Coordination and Communication:
- The Council of Ministers acts as a coordinating body between different ministries, ensuring a coherent approach to governance.
- Communication between the Council of Ministers and the President is facilitated through the Prime Minister, who keeps the President informed about important policy matters and decisions.
Attorney General
Appointment:
- The President of India appoints the Attorney General of India based on the advice of the Union Cabinet of Ministers.
Qualifications:
- The appointed individual must be an Indian citizen.
- To be eligible for the role, a person must meet the qualifications required to serve as a Supreme Court judge. This includes having five years of experience as a judge of a High Court, ten years as an advocate in a High Court, or being recognized as an outstanding jurist in the President’s view.
Role and Responsibilities:
- As the senior law officer of the country, the Attorney General of India is responsible for offering legal advice to the government on issues referred by the President.
Role and Responsibilities (continued):
- The Attorney General serves as the chief legal advisor to the government of India.
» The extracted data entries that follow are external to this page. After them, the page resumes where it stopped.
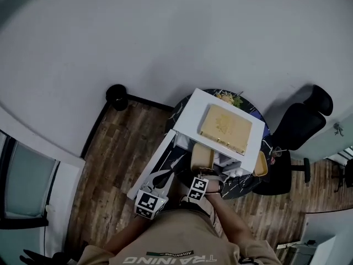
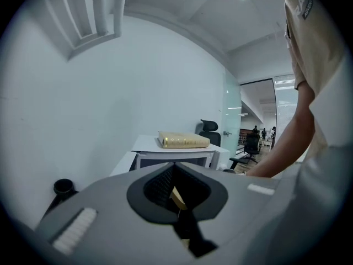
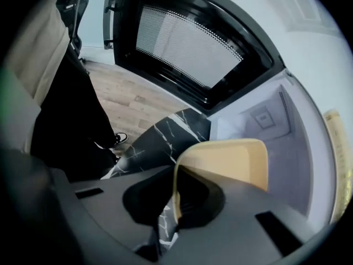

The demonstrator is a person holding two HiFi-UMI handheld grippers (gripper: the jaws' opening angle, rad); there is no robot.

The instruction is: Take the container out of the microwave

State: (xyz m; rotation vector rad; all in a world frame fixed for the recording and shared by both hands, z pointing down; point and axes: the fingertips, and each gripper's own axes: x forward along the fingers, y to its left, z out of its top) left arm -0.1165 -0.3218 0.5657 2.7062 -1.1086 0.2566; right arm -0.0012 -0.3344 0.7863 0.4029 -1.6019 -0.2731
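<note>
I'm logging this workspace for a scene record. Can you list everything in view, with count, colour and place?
microwave: one, white, on the table, door swung open
table: one, round, dark marble
container: one, tan, at the microwave's opening
box: one, golden tan, flat on the microwave's top
tan object: one, at the table's right edge, kind unclear
food: yellow-green, behind the microwave
office chair: one, black, right of the table
round bin: one, black, on the wood floor by the wall
right gripper: jaws on the container's rim
left gripper: jaws together, near the door
</note>
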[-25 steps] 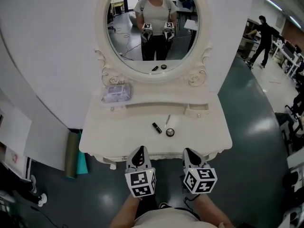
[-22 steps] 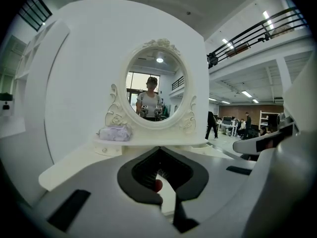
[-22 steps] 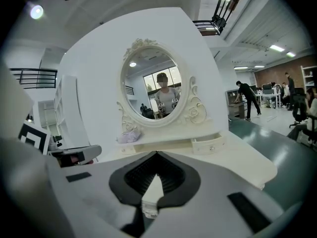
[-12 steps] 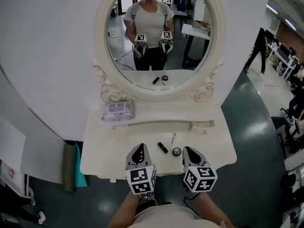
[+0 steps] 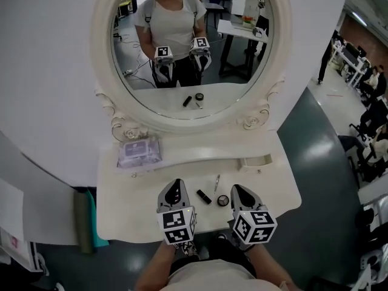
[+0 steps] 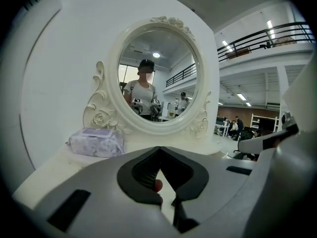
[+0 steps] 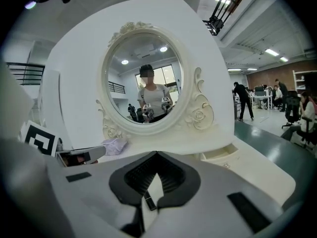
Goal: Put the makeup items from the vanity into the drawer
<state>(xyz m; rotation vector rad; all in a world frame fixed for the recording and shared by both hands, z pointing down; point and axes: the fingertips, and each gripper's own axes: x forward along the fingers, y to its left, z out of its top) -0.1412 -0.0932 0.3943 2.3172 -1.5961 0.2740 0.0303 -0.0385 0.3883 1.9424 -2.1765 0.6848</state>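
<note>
- Both claws have come forward. A moment ago the left claw and the right claw hung at the front edge of the white vanity table. Now they reach over its top.
- The big round mirror with the curly white frame looks nearer too (we stepped in along with the claws).
- Both claws have stayed closed, tips pressed together, and they hold nothing. In the left gripper view a small reddish bit shows through the hole behind the tips. We cannot tell what it is.
- We think this means the reach is almost done, but no makeup has been picked up yet. A claw will have to open before it can grab anything.
- The short black lipstick tube lies flat, just to the right of the left claw's tip.
- The small round pot with a dark rim and a pale middle sits just to the left of the right claw's tip.
- The thin pale stick lies between the two claws, a little ahead of the pot.
- The little white drawer stands pulled open, ahead of the right claw and a bit to its right.
- A soft purple pack of wipes sits ahead of the left claw, off to its left.
</note>
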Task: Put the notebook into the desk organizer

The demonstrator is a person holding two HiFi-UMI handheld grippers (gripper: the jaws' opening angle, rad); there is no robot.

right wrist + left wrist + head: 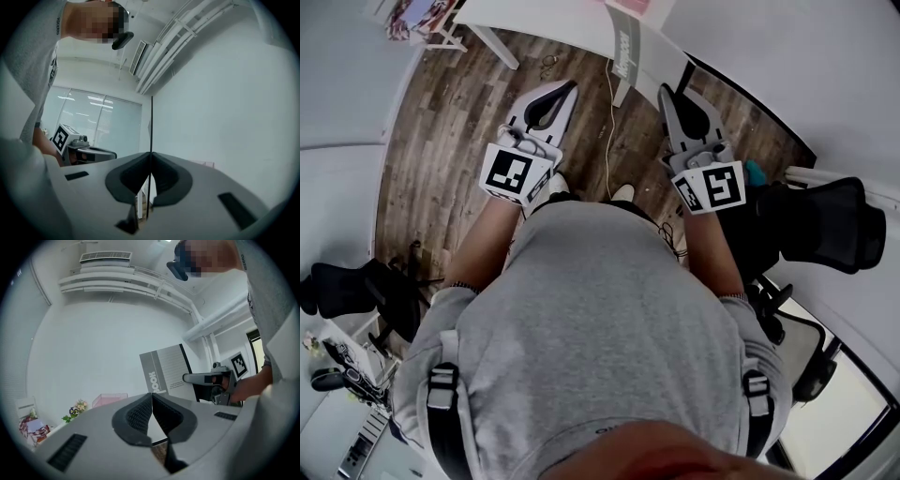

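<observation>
The grey notebook (624, 52) stands on edge ahead of me, its printed cover facing the left gripper view (164, 371). In the right gripper view it shows edge-on as a thin dark line (151, 126) running up from between the pads. My right gripper (666, 92) (150, 154) is shut on the notebook and held level. My left gripper (568, 87) (151, 395) is level beside it, shut, with nothing between its pads. A pink translucent box (110, 400), perhaps the organizer, sits on the white desk (553, 19) ahead.
Wooden floor (441, 122) lies below the grippers, with a thin cable (610, 122) trailing across it. Black office chairs stand at my left (366, 286) and right (825, 225). A small pot of flowers (75, 409) stands at the left of the desk.
</observation>
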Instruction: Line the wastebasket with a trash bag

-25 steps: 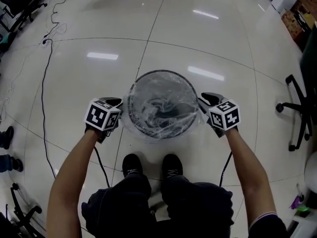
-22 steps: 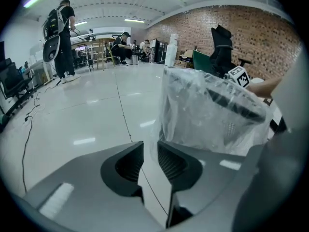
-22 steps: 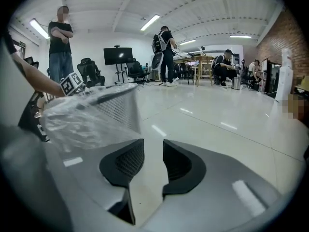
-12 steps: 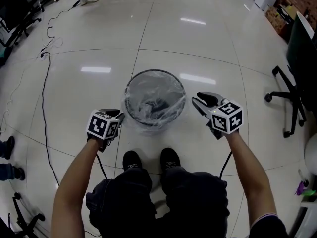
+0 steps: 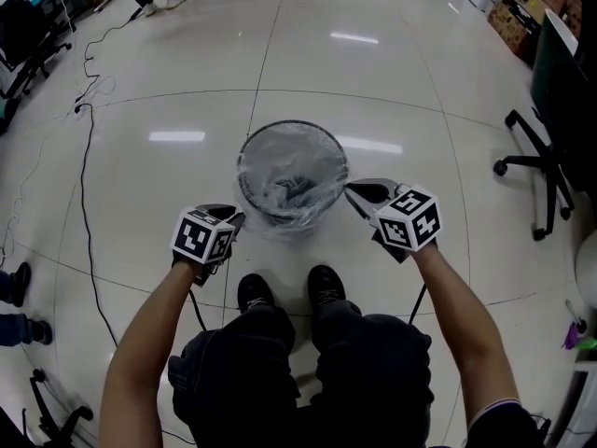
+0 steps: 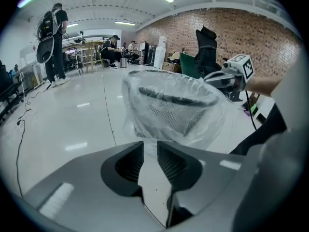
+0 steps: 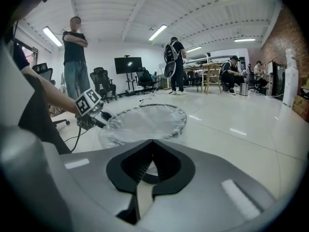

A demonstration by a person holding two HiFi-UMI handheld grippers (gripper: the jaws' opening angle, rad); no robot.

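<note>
Head view looks steeply down on the glossy pale floor (image 5: 187,82), tiled in large squares, with your dark trouser legs and black shoes (image 5: 254,292) at the bottom edge and a black office chair (image 5: 541,157) well off to the right. Just ahead of your toes stands the wastebasket (image 5: 292,123), a round dark mesh bin, upright, its long axis vertical and its open mouth pointing straight up at you. Inside it sits the trash bag (image 5: 280,183), clear film that lines the wall, bunches in wrinkles over the dark bottom, and is folded out over the rim so that a loose skirt hangs down the outer wall. No other thing shows inside the bag. Your left gripper (image 5: 239,217) hangs near the basket's lower left side, apart from it; the left gripper view shows its jaws standing a narrow gap apart, with only floor seen through the gap and the bagged basket beyond the tips. Your right gripper (image 5: 351,190) sits just beside the rim on the right; its jaws have just been closing, and the right gripper view shows their tips met, with nothing between them. A thin black cable (image 5: 84,157) trails across the floor at far left.
</note>
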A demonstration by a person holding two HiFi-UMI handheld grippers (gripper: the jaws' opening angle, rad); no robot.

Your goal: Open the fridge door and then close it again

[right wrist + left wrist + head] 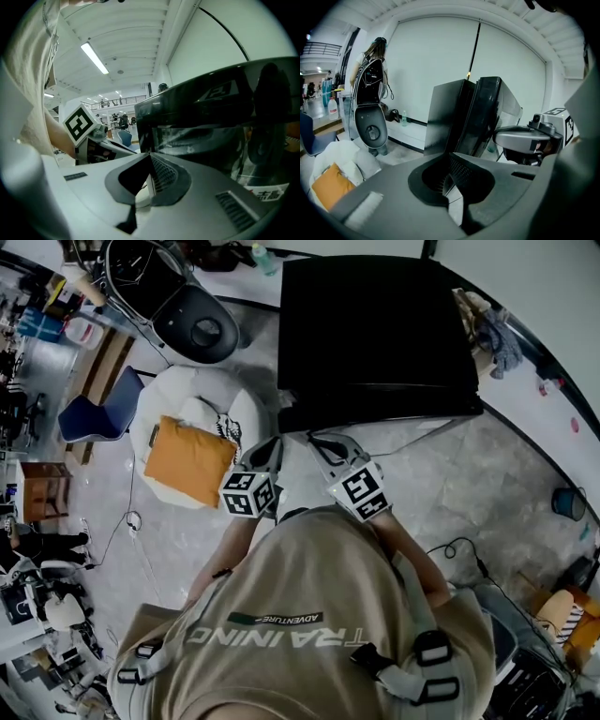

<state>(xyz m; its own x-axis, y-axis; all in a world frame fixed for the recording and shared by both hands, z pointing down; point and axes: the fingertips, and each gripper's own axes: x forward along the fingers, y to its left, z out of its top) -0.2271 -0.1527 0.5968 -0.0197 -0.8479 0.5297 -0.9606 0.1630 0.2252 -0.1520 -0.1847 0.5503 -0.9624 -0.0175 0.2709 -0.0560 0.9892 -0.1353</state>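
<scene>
Head view: seen from above, a person in a beige shirt stands in front of a low black fridge, whose front edge lies just beyond the two gripper tips. The left gripper and the right gripper are held side by side, close together, both pointing toward the fridge; neither touches it in this view. A white beanbag carrying an orange cushion lies on the floor to the left of the fridge, with a blue chair further left. Left gripper view: the jaws of the left gripper are pressed together with nothing between them. The fridge stands ahead and slightly right, its dull side panel and glossy black door both visible; whether the door sits fully against the body cannot be told here. The right gripper appears at the right edge, the cushion at lower left. Right gripper view: the jaws of the right gripper likewise meet, holding nothing. The glossy fridge door fills the upper right, near the jaw tips but apart from them.
</scene>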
Their primary duty is to provide legal counsel and opinions to the government on various matters.
- The Attorney General represents the government in legal proceedings in the Supreme Court and has the right of audience in all courts in the country.
- In addition to advising the government, the Attorney General may also be involved in representing the government’s interests in cases of public importance.
- The role requires a deep understanding of constitutional law, administrative law, and other legal aspects crucial to the functioning of the government.
Independence and Accountability:
- While the Attorney General is appointed by the President on the advice of the Union Cabinet, the office is expected to maintain a degree of independence to provide impartial legal advice.
- Despite being a part of the government machinery, the Attorney General is not a member of the Union Cabinet and does not have voting rights.
Tenure and Removal:
- The Attorney General does not have a fixed tenure and holds office during the pleasure of the President.
- The President can remove the Attorney General from office or the Attorney General can resign.
Historical Significance:
- The office of the Attorney General has historical roots and plays a crucial role in upholding the rule of law and ensuring legal coherence within the government. The Attorney General’s advice is instrumental in shaping legal strategies and decisions at the highest levels of governance.